Nel conflitto che si sta aggravando riguardo l'isola danese della Groenlandia, il Presidente degli Stati Uniti Donald Trump ha annunciato sanzioni commerciali di vasta portata contro gli stati europei. Le misure, che prevedono un dazio aggiuntivo del dieci percento su tutte le esportazioni di merci verso gli USA a partire dal 1 febbraio, colpiranno la Germania, ma anche la Danimarca, la Norvegia, la Svezia, la Finlandia, la Francia, i Paesi Bassi e la Gran Bretagna. Trump ha dichiarato sulla piattaforma Truth Social che le aliquote dei dazi aumenteranno al 25 percento il 1 giugno, se non si raggiungerà un accordo per l'acquisto della Groenlandia da parte degli Stati Uniti.

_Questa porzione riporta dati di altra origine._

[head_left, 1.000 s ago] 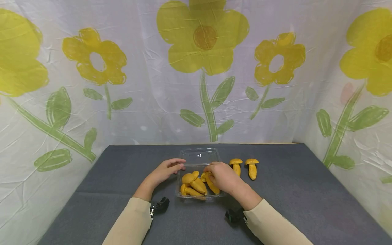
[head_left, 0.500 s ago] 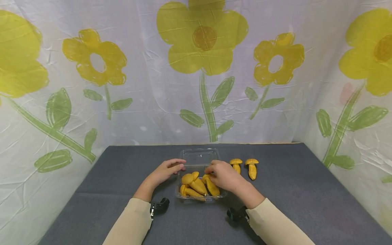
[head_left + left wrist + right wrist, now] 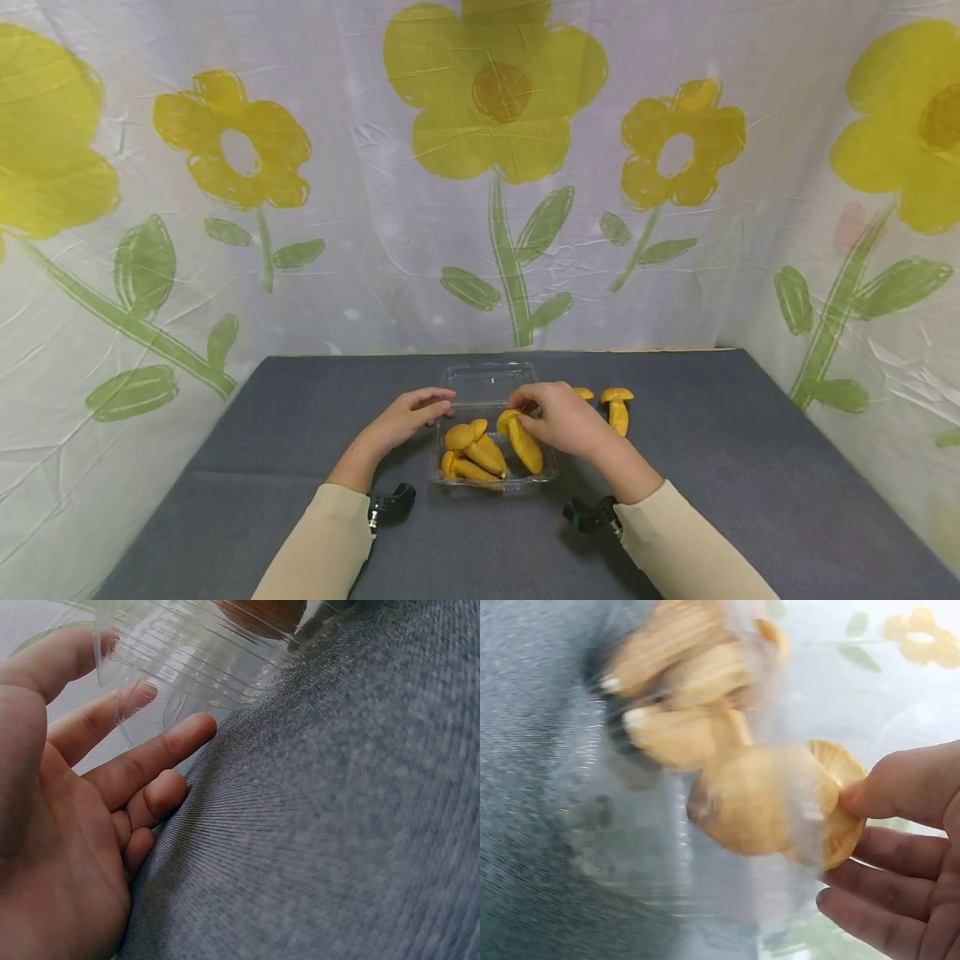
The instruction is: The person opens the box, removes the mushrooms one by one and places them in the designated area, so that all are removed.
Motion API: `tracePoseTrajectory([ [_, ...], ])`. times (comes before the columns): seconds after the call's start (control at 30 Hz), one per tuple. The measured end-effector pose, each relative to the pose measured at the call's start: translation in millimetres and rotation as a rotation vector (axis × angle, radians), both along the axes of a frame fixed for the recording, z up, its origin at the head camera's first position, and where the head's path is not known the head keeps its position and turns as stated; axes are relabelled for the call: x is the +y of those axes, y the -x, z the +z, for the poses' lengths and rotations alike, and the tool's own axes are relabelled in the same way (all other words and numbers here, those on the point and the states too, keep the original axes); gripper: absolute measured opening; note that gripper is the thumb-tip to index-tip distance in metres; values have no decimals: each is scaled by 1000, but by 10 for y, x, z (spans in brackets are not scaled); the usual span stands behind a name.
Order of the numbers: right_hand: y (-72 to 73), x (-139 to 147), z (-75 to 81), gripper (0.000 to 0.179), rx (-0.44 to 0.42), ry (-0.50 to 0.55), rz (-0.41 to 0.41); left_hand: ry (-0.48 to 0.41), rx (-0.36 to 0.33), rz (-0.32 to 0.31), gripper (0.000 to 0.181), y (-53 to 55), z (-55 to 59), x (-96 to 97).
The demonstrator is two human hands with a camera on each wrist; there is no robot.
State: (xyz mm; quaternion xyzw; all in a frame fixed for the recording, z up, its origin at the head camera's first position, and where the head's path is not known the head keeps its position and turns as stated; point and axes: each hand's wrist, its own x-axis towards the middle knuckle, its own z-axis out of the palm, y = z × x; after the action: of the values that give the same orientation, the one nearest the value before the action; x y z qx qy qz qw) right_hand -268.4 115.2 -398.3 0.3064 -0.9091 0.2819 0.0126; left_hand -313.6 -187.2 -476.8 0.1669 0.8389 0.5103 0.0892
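Observation:
A clear plastic clamshell box [image 3: 467,483] sits open on the table, its lid [image 3: 489,383] tipped back toward the wall. Several yellow mushrooms [image 3: 483,454] lie in its left part. My right hand [image 3: 567,422] pinches another mushroom [image 3: 527,450] by the cap, over the box's right side. In the right wrist view, the thumb presses the gilled cap of this mushroom [image 3: 757,802] while its stem points back over the box. My left hand [image 3: 405,421] is at the box's back left corner; the left wrist view shows its fingers loosely extended beside the ribbed plastic wall [image 3: 187,664].
To the right of the box, one loose mushroom [image 3: 618,410] lies on the dark cloth-covered table [image 3: 712,467]. Another mushroom [image 3: 583,392] is mostly hidden behind my right hand. A white curtain [image 3: 360,208] with printed yellow flowers hangs behind and at both sides.
My right hand has risen slightly and shifted right, lifting the pinched mushroom with it, and now covers most of the nearer loose mushroom. The left hand has stayed put.

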Motion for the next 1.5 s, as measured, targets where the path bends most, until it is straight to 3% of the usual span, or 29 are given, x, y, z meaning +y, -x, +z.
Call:
tracePoseTrajectory([
  [0.27,-18,162,199,16,-9,76,-8,7,-4,-3,45,5,-4,2],
  [0.7,-38,456,431,21,-77,59,-78,8,-8,0,46,33,-9,26],
  [0.9,-19,632,499,20,-90,74,-91,3,-10,7,45,36,-12,38],
  [1.13,0,850,575,24,-162,82,-163,-2,-14,-1,46,24,-12,29],
  [1.5,67,1181,630,26,-148,39,-248,5,-8,5,46,31,-21,20],
])
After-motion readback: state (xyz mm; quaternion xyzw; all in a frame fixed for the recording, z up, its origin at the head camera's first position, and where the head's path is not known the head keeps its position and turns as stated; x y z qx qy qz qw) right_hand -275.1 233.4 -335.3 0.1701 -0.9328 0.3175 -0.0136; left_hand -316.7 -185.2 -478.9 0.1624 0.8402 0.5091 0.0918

I dazi annunciati sono una reazione a una missione esplorativa europea in Groenlandia. Un team di 15 militari tedeschi, che era arrivato a Nuuk venerdì su invito della Danimarca, ha concluso la sua missione domenica in anticipo dopo un ordine di richiamo da Berlino. Un portavoce del comando operativo ha affermato che la missione è stata completata come previsto. L'obiettivo dell'invio era esaminare la situazione della sicurezza nell'Artico, cosa che è stata interpretata come un'interferenza dall'amministrazione statunitense.
I principali politici europei hanno respinto all'unisono le richieste e le minacce di Washington. La Presidente della Commissione Europea Ursula von der Leyen e il Presidente del Consiglio Ant ónio Costa hanno messo in guardia in una dichiarazione congiunta che tali misure minerebbero le relazioni transatlantiche e rischierebbero una pericolosa spirale al ribasso. Il Presidente francese Emmanuel Macron ha definito le minacce inaccettabili, sottolineando la sovranità della regione interessata. A Bruxelles, i rappresentanti degli stati membri dell'UE si sono riuniti in una sessione speciale per discutere contromisure coordinate.